## Work instruction
Print word for word the first line of the listing below and every line after it, through the line with "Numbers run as". Leave out the pictures and the rest.

## Stored data
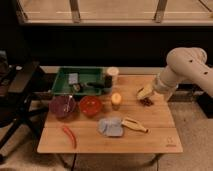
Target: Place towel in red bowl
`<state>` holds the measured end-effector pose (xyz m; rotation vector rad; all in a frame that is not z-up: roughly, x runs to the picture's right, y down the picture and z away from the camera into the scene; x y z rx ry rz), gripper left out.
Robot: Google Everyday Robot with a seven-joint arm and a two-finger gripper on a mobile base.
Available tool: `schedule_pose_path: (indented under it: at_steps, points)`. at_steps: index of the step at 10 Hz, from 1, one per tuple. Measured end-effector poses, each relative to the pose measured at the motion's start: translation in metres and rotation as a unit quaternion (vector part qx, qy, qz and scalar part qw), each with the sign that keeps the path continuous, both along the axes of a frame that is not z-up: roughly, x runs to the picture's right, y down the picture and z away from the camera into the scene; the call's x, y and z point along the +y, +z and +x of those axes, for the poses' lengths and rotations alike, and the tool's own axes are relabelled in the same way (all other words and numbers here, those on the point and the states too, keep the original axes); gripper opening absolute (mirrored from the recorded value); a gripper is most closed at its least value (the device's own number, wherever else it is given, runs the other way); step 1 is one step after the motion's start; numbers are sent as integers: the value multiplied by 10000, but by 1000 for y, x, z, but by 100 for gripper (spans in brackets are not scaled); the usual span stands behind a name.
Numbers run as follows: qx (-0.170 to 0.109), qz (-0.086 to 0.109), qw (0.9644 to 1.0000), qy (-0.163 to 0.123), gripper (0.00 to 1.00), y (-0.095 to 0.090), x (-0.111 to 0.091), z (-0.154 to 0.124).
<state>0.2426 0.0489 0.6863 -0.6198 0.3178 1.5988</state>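
The towel (111, 126) is a crumpled blue-grey cloth lying on the wooden table (160, 135) at front centre. The red bowl (91, 105) stands upright to the towel's upper left, a short gap away, and looks empty. My gripper (145, 93) hangs at the end of the white arm (185, 67) over the right side of the table, well right of and behind the towel. It is apart from both the towel and the bowl. A small dark red thing (148, 101) lies on the table just below the gripper.
A purple bowl (62, 106) stands left of the red bowl. A red chili (69, 136) lies front left and a banana (134, 125) lies right next to the towel. An orange item (116, 98), a white cup (112, 75) and a green tray (62, 87) stand behind. A black chair (20, 95) is at the left.
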Motion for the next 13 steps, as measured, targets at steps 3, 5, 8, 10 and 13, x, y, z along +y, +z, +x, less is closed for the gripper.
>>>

## Answer for this exercise
Target: Place towel in red bowl
`<state>` holds the measured end-effector pose (xyz m; rotation vector rad; all in a frame that is not z-up: roughly, x runs to the picture's right, y down the picture and z away from the camera into the scene; x y z rx ry rz), gripper left out.
Robot: Google Everyday Robot with a seven-joint arm and a two-finger gripper on a mobile base.
Available tool: `schedule_pose_path: (indented under it: at_steps, points)`. at_steps: index of the step at 10 Hz, from 1, one per tuple. Measured end-effector poses, each relative to the pose measured at the motion's start: translation in metres and rotation as a unit quaternion (vector part qx, qy, qz and scalar part qw), each with the sign that keeps the path continuous, both along the axes of a frame that is not z-up: roughly, x runs to the picture's right, y down the picture and z away from the camera into the scene; the call's x, y and z point along the +y, +z and +x of those axes, for the poses' lengths and rotations alike, and the tool's own axes are relabelled in the same way (all other words and numbers here, those on the point and the states too, keep the original axes); gripper opening absolute (mirrored from the recorded value); a gripper is most closed at its least value (the device's own number, wherever else it is given, runs the other way); step 1 is one step after the motion's start; numbers are sent as integers: the value multiplied by 10000, but by 1000 for y, x, z, but by 100 for gripper (spans in brackets are not scaled); the usual span stands behind a name.
Numbers run as follows: qx (-0.170 to 0.109), qz (-0.086 to 0.109), qw (0.9644 to 1.0000), qy (-0.163 to 0.123), gripper (0.00 to 1.00), y (-0.095 to 0.090), x (-0.111 to 0.091), z (-0.154 to 0.124).

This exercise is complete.